Directions:
Reproduce this listing from its first line through the line with "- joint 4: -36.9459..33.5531", inclusive, leaving out all that follows.
--- Dataset section Enclosed Below ---
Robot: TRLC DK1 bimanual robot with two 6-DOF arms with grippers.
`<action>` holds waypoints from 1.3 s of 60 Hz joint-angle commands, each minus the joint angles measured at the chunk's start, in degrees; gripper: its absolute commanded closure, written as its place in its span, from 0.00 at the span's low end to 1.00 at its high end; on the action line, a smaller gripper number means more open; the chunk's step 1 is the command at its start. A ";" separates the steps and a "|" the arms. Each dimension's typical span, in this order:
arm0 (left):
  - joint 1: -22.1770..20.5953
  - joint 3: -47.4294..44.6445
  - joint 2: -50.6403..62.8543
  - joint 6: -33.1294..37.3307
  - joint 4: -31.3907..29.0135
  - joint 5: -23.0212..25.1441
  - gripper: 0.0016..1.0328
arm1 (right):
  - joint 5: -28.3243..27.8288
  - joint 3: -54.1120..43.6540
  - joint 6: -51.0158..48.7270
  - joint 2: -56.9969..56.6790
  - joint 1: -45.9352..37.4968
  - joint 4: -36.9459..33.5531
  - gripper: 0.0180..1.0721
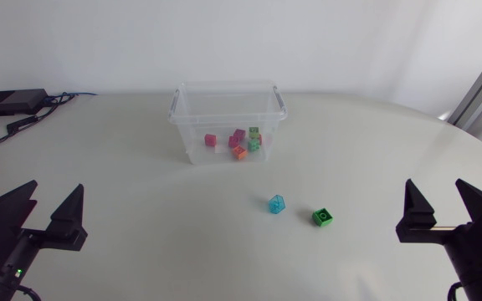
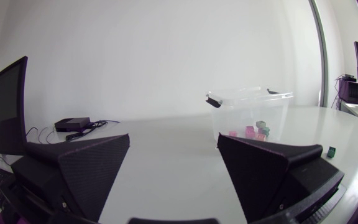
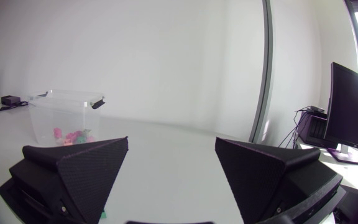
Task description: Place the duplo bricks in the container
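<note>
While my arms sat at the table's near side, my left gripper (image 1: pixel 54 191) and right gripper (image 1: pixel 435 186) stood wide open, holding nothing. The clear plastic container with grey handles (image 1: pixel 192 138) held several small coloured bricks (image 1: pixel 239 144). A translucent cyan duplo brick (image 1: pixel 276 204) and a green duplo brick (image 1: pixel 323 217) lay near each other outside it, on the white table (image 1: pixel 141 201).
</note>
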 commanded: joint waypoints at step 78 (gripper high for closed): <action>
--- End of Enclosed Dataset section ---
Exercise solution:
Robot: TRLC DK1 bimanual robot with two 6-DOF arms with grippers.
`<action>` holds waypoints from 1.3 s of 60 Hz joint-angle commands, each minus the joint angles measured at the chunk's start, in degrees; gripper: its absolute commanded closure, written as its place in its span, from 0.00 at the span's low end to 1.00 at its high end; on the action line, a smaller gripper number means more open; the chunk's step 1 is the command at its start. A ";" separates the steps and a "|" the arms. Each dimension's typical span, in this order:
arm0 (left):
  - joint 1: -22.1770..20.5953
  - joint 3: -47.4294..44.6445
  - joint 2: -50.6403..62.8543
  - joint 6: -33.1294..37.3307
  - joint 4: -31.3907..29.0135
  - joint 5: -23.0212..25.1441
  - gripper: 0.0016..1.0328
arm1 (right):
  - joint 5: -28.3243..27.8288
  - joint 3: -54.1120..43.6540
  - joint 6: -51.0158..48.7270
  - joint 2: -56.9969..56.6790
  - joint 1: -45.9352..37.4968
  - joint 4: -36.9459..33.5531

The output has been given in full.